Mari'i kai Walter, a member of the Navajo and Washoe tribes, sociologist and apprentice healer from Helena, told the audience that she’s not a politician, an activist or a public speaker.
“I simply believe this matter is of such significance that I can’t be silent about it,” Walter said.
Most people are familiar with the numerous wars the U.S. government waged against the country’s indigenous population, she said.
“Wars that were fierce and bloody later became slaughters due to the government’s disarmament of the Native people,” Walter said. “As such, I respectfully and with absolute reverence bring the ancestors to the present to explain why we must protect our rights at each level.”
Disarming Native people led to their being sentenced to reservations, she said. It stripped them of their self-reliance and independence, with the false promises of safety, sustenance and government protection.
The government held their way of life in contempt, called Native people savages, “and ultimately they came for our children.” Government officials attempted and often succeeded at educating the tribes’ way of life out of them.
“I say these things not to rehash grievances of old,” she said. “I only intend to draw parallels between a frightening and often unspoken history and right now today.”
At Wounded Knee in 1890, U.S. troops surrounded 350 natives with the intent of disarming them, Walter said.
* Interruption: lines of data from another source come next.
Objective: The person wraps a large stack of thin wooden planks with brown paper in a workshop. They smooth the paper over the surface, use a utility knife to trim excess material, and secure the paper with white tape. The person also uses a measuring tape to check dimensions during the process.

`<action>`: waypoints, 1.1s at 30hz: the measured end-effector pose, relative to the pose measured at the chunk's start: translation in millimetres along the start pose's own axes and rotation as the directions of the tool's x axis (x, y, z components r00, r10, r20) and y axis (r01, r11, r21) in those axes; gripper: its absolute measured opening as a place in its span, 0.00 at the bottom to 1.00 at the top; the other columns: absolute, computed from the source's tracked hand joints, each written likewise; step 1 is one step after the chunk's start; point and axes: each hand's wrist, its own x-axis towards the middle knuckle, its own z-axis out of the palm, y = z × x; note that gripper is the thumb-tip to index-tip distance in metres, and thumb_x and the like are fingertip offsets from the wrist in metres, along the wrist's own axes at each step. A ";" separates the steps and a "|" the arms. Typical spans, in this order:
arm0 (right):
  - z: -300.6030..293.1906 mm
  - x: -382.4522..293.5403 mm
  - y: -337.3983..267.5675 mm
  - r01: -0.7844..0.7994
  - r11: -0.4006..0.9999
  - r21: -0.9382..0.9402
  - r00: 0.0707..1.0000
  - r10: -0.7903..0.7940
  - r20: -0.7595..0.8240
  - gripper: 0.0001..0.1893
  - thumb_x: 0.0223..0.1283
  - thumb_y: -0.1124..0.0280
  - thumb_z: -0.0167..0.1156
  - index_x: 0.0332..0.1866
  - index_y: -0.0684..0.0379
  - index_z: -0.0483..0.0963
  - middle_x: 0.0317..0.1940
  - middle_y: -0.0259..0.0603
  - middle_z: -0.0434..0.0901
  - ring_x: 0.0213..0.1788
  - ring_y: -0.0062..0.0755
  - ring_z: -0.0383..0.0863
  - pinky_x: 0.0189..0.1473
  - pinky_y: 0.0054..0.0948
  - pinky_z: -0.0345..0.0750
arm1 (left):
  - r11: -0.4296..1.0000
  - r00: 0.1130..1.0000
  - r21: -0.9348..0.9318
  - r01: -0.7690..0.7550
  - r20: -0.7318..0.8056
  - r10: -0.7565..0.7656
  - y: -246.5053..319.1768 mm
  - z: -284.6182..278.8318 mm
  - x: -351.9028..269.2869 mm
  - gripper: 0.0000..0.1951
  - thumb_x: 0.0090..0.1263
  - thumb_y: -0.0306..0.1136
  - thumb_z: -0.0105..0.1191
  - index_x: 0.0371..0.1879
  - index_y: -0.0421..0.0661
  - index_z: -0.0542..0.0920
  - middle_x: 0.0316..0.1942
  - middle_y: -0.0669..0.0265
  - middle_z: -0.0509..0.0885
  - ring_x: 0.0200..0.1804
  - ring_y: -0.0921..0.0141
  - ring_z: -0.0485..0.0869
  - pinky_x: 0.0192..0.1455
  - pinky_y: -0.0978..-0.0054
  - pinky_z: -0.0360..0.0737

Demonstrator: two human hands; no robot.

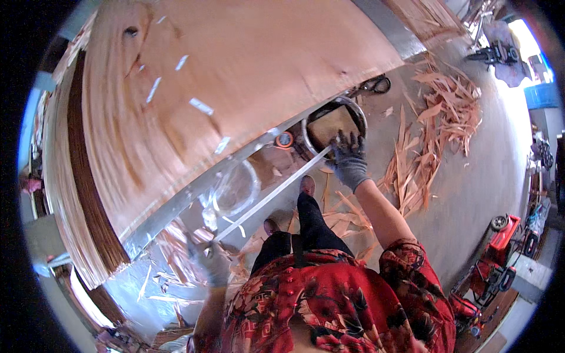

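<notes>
A pale narrow strip, perhaps tape, runs taut between my two gloved hands. My left hand, blurred, grips its lower end beside the table's edge. My right hand has the other end at its fingertips, over the near rim of a round bucket. Inside this bucket lies a tan, flat-topped piece of unclear material. Above my hands spreads a large wood veneer sheet, with several short whitish strips scattered on it.
Scissors and an orange-rimmed roll sit by the table edge, near a clear plastic loop. Veneer scraps litter the floor on the right and around my feet. Red wheeled equipment stands at lower right.
</notes>
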 end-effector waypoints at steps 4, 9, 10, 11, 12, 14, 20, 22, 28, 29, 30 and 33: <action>-69.7 16.0 -63.4 -0.009 1.000 -0.014 0.997 0.010 0.081 0.34 0.52 0.49 0.57 0.65 0.50 0.62 0.71 0.45 0.49 0.70 0.53 0.48 0.68 0.54 0.44 | 0.983 0.992 0.176 -0.045 -0.109 0.065 -50.5 -109.5 -22.7 0.35 0.51 0.18 0.54 0.64 0.36 0.61 0.38 0.56 0.79 0.53 0.59 0.74 0.61 0.60 0.64; -146.5 -8.8 -218.4 0.306 0.477 0.824 0.784 -0.617 0.066 0.29 0.50 0.58 0.62 0.60 0.54 0.67 0.56 0.47 0.70 0.52 0.44 0.71 0.56 0.40 0.67 | 1.000 0.927 -0.013 0.020 0.374 -0.013 2.6 -116.6 -18.2 0.34 0.50 0.23 0.57 0.62 0.38 0.64 0.61 0.51 0.66 0.61 0.52 0.65 0.62 0.59 0.63; -164.7 -18.2 -256.0 0.139 0.235 0.962 0.709 -0.702 0.069 0.28 0.50 0.64 0.62 0.58 0.59 0.68 0.53 0.48 0.73 0.51 0.40 0.74 0.54 0.33 0.71 | 0.984 0.943 0.010 -0.176 0.288 0.166 14.8 -119.8 -20.6 0.35 0.50 0.23 0.57 0.63 0.39 0.63 0.60 0.50 0.67 0.60 0.52 0.66 0.61 0.59 0.64; -190.7 -25.4 -281.3 0.212 0.224 0.951 0.624 -0.780 0.044 0.26 0.51 0.70 0.63 0.57 0.63 0.68 0.52 0.48 0.74 0.52 0.38 0.76 0.53 0.31 0.73 | 0.932 0.918 0.062 -0.358 0.208 0.339 22.3 -125.9 -21.1 0.36 0.49 0.24 0.57 0.63 0.39 0.62 0.59 0.50 0.69 0.59 0.53 0.68 0.60 0.59 0.65; -223.4 -28.3 -305.6 0.117 0.296 0.948 0.524 -0.829 0.194 0.26 0.50 0.77 0.61 0.58 0.61 0.68 0.51 0.48 0.76 0.52 0.35 0.77 0.52 0.34 0.74 | 0.918 0.906 0.048 -0.393 0.189 0.378 25.3 -135.0 -19.0 0.37 0.50 0.24 0.57 0.64 0.40 0.62 0.58 0.50 0.69 0.58 0.53 0.69 0.59 0.59 0.66; -215.0 -32.0 -336.0 0.203 0.258 0.945 0.412 -0.898 0.157 0.21 0.51 0.73 0.61 0.54 0.61 0.72 0.47 0.50 0.78 0.49 0.39 0.79 0.50 0.32 0.75 | 0.892 0.889 0.037 -0.450 0.112 0.444 31.0 -150.3 -9.9 0.38 0.49 0.25 0.57 0.65 0.40 0.60 0.54 0.49 0.72 0.52 0.55 0.74 0.53 0.61 0.71; -172.1 -35.1 -409.8 0.251 0.158 0.955 0.283 -0.955 0.084 0.10 0.55 0.65 0.57 0.35 0.60 0.76 0.29 0.46 0.81 0.31 0.43 0.80 0.36 0.33 0.77 | 0.999 0.999 -0.037 0.039 -0.005 -0.039 -0.6 -192.1 -28.1 0.46 0.49 0.30 0.64 0.66 0.33 0.50 0.44 0.49 0.78 0.39 0.58 0.78 0.44 0.64 0.74; -160.7 -41.4 -440.9 0.277 0.116 0.954 0.361 -0.932 0.008 0.09 0.54 0.66 0.57 0.32 0.62 0.75 0.25 0.48 0.80 0.27 0.43 0.81 0.31 0.34 0.76 | 0.989 0.968 -0.080 0.123 -0.209 -0.137 -29.9 -201.8 -43.7 0.53 0.49 0.32 0.66 0.67 0.29 0.41 0.40 0.52 0.80 0.39 0.61 0.80 0.41 0.67 0.74; -154.8 -63.8 -534.2 0.108 0.126 0.986 0.344 -0.936 0.082 0.08 0.63 0.69 0.53 0.33 0.63 0.74 0.23 0.37 0.77 0.26 0.27 0.77 0.29 0.27 0.73 | 0.870 0.972 -0.451 0.201 -0.015 -0.233 -100.1 -204.2 -64.7 0.58 0.49 0.35 0.69 0.67 0.30 0.35 0.57 0.38 0.68 0.56 0.55 0.74 0.58 0.66 0.70; -153.1 -69.1 -555.2 0.110 0.107 0.988 0.332 -0.941 0.065 0.09 0.65 0.69 0.51 0.33 0.63 0.73 0.22 0.31 0.76 0.24 0.19 0.74 0.27 0.24 0.71 | 0.907 0.987 -0.407 0.108 -0.064 -0.146 -124.4 -196.2 -69.5 0.57 0.49 0.35 0.68 0.67 0.30 0.35 0.56 0.38 0.68 0.57 0.55 0.73 0.58 0.66 0.70; -150.9 -72.2 -577.7 0.113 0.065 0.992 0.309 -0.951 0.027 0.10 0.66 0.68 0.51 0.32 0.61 0.73 0.21 0.28 0.74 0.24 0.17 0.72 0.26 0.21 0.70 | 0.862 0.984 -0.498 0.097 -0.081 -0.158 -136.1 -201.8 -68.4 0.56 0.52 0.36 0.67 0.67 0.31 0.35 0.52 0.43 0.72 0.55 0.58 0.74 0.57 0.70 0.71; -167.5 -86.1 -645.9 -0.099 0.173 0.980 0.281 -0.940 0.195 0.09 0.64 0.67 0.53 0.35 0.61 0.76 0.21 0.32 0.77 0.25 0.19 0.75 0.28 0.23 0.72 | 0.663 0.955 -0.742 0.099 -0.116 -0.273 -193.1 -215.5 -65.2 0.46 0.57 0.32 0.63 0.68 0.35 0.44 0.47 0.58 0.75 0.47 0.71 0.74 0.50 0.75 0.74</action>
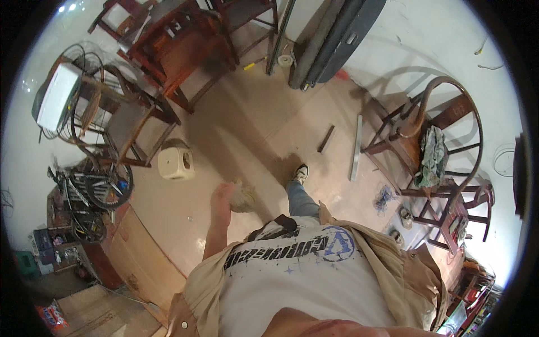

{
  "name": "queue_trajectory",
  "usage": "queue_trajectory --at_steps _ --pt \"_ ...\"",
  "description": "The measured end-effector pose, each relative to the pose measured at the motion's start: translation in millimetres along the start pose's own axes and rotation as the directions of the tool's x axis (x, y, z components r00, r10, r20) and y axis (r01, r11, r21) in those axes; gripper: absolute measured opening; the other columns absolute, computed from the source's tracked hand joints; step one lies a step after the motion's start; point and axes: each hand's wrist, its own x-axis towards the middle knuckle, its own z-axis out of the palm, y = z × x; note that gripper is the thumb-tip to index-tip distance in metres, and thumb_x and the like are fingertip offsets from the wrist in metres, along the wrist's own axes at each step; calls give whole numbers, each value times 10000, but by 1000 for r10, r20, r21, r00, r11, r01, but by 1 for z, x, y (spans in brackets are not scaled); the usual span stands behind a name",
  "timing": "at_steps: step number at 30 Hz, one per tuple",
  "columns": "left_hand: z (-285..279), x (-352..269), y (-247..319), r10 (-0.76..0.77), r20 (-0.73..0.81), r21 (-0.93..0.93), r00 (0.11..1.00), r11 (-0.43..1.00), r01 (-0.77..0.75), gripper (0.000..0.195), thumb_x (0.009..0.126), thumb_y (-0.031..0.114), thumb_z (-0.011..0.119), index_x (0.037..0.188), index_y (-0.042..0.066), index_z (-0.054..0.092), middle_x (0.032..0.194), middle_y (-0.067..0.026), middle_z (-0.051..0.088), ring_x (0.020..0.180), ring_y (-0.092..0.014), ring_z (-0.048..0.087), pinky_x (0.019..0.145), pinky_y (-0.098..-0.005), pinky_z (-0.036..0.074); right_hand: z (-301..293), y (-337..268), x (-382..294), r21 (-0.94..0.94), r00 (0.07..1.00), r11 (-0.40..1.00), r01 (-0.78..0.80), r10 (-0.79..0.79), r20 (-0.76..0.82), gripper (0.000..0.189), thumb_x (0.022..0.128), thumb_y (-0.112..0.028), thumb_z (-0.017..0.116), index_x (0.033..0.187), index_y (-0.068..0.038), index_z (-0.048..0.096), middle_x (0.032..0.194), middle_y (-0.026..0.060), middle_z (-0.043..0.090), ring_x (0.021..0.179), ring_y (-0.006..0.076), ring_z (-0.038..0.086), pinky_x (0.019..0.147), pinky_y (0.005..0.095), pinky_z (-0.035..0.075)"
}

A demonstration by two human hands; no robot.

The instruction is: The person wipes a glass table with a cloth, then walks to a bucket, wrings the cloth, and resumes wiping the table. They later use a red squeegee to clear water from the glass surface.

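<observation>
My left hand (pixel 223 196) hangs low at the left side of my body, over the tiled floor. Its fingers appear closed on a pale, crumpled, see-through bundle (pixel 244 199), perhaps a plastic bag; its contents are too blurred to tell. My right hand is out of view. Ahead of me, one sneaker (pixel 301 172) shows below a jeans leg. Past it lie a short dark strip (pixel 326 139) and a longer light-coloured bar (pixel 356 147) on the floor.
A cream plastic stool (pixel 174 163) stands left of the bundle, near a bicycle (pixel 107 189) and wooden chairs. Rightward, a round-backed wooden chair (pixel 406 139) bears a camouflage cloth (pixel 431 158). Tangled blue strands (pixel 384 199) lie near it. A long black case-like object (pixel 337 46) leans against the wall.
</observation>
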Motion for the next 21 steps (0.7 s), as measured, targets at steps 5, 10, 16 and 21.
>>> queue_trajectory --at_steps 5,10,16,21 --pt "64 72 55 -84 14 -15 996 996 84 199 913 168 615 1007 -7 610 929 -60 622 851 -133 580 760 -285 479 -54 -117 111 81 993 996 -44 53 -104 271 794 -233 587 648 -17 659 687 149 660 621 314 626 636 396 505" --pt "139 153 94 -20 116 107 993 994 7 243 947 191 588 1083 -9 613 971 -60 638 879 -124 583 770 -274 477 -157 -254 199 328 977 924 197 -158 -143 184 859 -125 620 982 6 660 776 71 672 650 157 639 608 296 527" --pt "187 221 122 -59 169 124 984 992 38 241 946 183 587 1086 -10 626 1005 -70 648 888 -121 584 781 -267 472 -241 -302 240 367 956 921 129 -17 -293 248 901 -178 629 1096 -25 622 877 73 692 721 158 657 610 290 516" --pt "210 285 128 -127 140 98 982 989 114 241 929 176 602 1073 -17 627 994 -74 649 899 -139 597 791 -280 480 -268 -316 249 539 966 841 53 94 -241 349 867 -196 680 1150 -4 609 857 94 688 707 150 649 620 292 519"
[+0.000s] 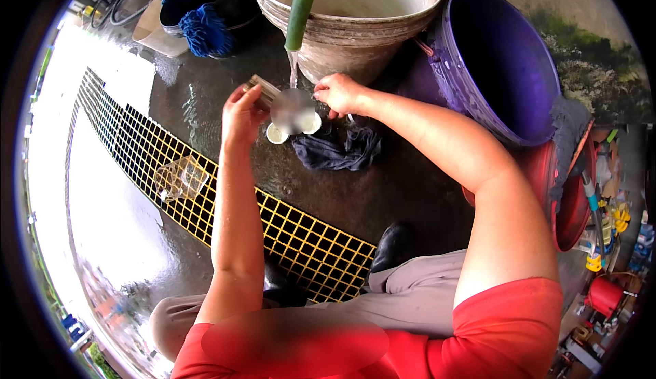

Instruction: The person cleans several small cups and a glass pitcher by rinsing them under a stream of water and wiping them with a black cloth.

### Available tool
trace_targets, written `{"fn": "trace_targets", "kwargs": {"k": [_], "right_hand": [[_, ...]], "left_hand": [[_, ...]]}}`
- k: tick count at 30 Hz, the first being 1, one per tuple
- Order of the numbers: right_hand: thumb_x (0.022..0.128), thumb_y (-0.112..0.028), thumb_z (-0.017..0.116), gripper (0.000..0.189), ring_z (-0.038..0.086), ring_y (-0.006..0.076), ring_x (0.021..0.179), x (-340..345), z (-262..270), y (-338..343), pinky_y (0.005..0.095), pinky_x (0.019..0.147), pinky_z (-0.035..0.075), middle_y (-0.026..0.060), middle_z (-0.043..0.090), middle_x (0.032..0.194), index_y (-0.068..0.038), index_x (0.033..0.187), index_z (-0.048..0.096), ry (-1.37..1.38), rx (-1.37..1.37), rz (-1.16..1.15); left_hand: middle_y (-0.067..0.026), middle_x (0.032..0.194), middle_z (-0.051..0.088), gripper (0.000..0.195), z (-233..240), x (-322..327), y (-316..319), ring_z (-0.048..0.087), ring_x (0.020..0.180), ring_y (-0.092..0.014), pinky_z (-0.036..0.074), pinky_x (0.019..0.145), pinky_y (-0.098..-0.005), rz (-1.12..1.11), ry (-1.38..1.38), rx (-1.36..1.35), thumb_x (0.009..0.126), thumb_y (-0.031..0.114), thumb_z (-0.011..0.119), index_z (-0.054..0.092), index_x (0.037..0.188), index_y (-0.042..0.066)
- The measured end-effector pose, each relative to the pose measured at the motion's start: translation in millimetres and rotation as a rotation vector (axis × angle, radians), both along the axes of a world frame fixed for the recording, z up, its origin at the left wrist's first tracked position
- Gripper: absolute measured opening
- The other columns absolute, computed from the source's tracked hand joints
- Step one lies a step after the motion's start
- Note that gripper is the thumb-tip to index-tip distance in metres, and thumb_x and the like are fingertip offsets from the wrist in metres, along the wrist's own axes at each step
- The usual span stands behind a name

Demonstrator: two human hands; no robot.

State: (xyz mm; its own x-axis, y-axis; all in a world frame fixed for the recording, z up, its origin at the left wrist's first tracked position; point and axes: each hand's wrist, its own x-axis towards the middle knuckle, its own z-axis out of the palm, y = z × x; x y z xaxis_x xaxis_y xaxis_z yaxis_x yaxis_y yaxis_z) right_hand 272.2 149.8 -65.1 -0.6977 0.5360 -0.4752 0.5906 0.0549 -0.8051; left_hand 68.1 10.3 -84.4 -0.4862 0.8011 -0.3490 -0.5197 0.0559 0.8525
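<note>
My left hand [242,112] grips a see-through, brownish container [264,92], tilted beside the water running from a green hose [304,15]. A round blurred patch covers the container's near end. On the other side of the stream is my right hand [338,95], its fingers bent close together; whether they hold anything small cannot be made out. Below the hands, two small white round lids [277,134] lie on the wet floor, one partly hidden by the blur. A dark blue-grey cloth [335,148] is crumpled just to their right.
A large whitish tub [353,30] stands ahead, with a purple bucket [505,66] tilted at its right. Blue mop strands [205,30] hang over a black bucket at upper left. A yellow floor grating [307,225] crosses before my feet, bearing a clear plastic container [182,179]. Red buckets [574,215] lie right.
</note>
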Motion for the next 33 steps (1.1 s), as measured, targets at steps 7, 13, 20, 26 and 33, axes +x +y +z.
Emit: {"fn": "trace_targets", "kwargs": {"k": [7, 13, 20, 26, 33], "right_hand": [[0.094, -0.025, 0.055, 0.029, 0.066, 0.0188, 0.056, 2, -7, 15, 0.0318, 0.046, 0.053, 0.0116, 0.068, 0.077, -0.002, 0.109, 0.063, -0.034, -0.018, 0.013], [0.094, -0.025, 0.056, 0.026, 0.064, 0.0169, 0.055, -9, -4, 13, 0.0307, 0.046, 0.051, 0.0096, 0.065, 0.075, -0.002, 0.104, 0.064, -0.012, -0.009, 0.023], [0.092, -0.024, 0.059, 0.025, 0.065, 0.0187, 0.053, -11, -7, 9, 0.0324, 0.045, 0.052, 0.0115, 0.067, 0.071, -0.002, 0.102, 0.067, 0.000, 0.038, 0.020], [0.092, -0.022, 0.059, 0.025, 0.065, 0.0189, 0.054, -8, -6, 8, 0.0332, 0.046, 0.053, 0.0117, 0.067, 0.069, -0.002, 0.103, 0.067, -0.010, 0.057, 0.026], [0.092, -0.021, 0.059, 0.024, 0.065, 0.0195, 0.054, -1, 0, 6, 0.0335, 0.048, 0.053, 0.0128, 0.067, 0.069, -0.001, 0.101, 0.068, -0.019, 0.048, 0.021]], "left_hand": [[-0.0041, 0.114, 0.063, 0.063, 97, 1, -26, 0.059, 0.106, -0.015, 0.044, 0.097, -0.0300, -0.542, 0.504, -0.080, 0.066, -0.010, 0.071, 0.055, 0.126, 0.001], [-0.0020, 0.118, 0.060, 0.066, 81, 8, -26, 0.058, 0.108, -0.014, 0.045, 0.097, -0.0299, -0.543, 0.559, 0.000, 0.064, -0.012, 0.072, 0.054, 0.126, 0.005], [-0.0002, 0.111, 0.063, 0.059, 48, 25, -12, 0.057, 0.106, -0.011, 0.045, 0.094, -0.0270, -0.565, 0.615, -0.028, 0.067, -0.010, 0.072, 0.058, 0.122, 0.007], [-0.0049, 0.107, 0.065, 0.060, 21, 39, -3, 0.060, 0.101, -0.015, 0.046, 0.091, -0.0297, -0.421, 0.820, -0.067, 0.060, 0.001, 0.077, 0.060, 0.118, 0.006], [-0.0063, 0.111, 0.065, 0.068, 36, 56, 11, 0.060, 0.104, -0.016, 0.046, 0.093, -0.0301, -0.411, 0.801, -0.230, 0.061, -0.004, 0.076, 0.054, 0.125, 0.001]]}}
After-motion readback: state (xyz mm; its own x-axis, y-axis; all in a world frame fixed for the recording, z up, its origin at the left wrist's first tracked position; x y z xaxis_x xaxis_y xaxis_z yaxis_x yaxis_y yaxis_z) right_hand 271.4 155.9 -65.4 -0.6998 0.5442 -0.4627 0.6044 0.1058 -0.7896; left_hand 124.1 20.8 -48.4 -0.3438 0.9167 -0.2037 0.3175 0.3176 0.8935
Despite a lack of resistance, the situation turned into a slaughter, and the U.S. government became "the perpetrator of the largest mass shooting in U.S. history," she said.
“So forgive me if I’m loath to surrender responsibility for my safety to this same entity,” Walter said.
Mark Wicks, Republican candidate for district one of the Montana Public Service Commission, welcomed his “fellow caretakers” to the event. Gun owners “take care of other people” and “defend their rights by owning firearms,” he said.
“Other people in the media, the liberals don’t think we care about people,” he said. “That’s not true. It’s just the opposite. We care very much, that’s why we own firearms.”
If there was a school shooting, Wicks said he or just about anyone else at the rally would charge into the school to stop it “with or without a gun,” to which an audience member responded, “Liberal weenies go the other way.”
“Our most basic right as a human being is the right of self-defense,” Wicks said. “Our founding fathers understood this. We have no other rights if we can’t defend ourselves and our possessions.”
There’s a saying that power comes from the barrel of a gun, he said, “and that is exactly why some powerful people want to disarm us.”
“As long as we can defend ourselves, we can resist whatever good intentions they intend to ram down our throats,” Wicks said.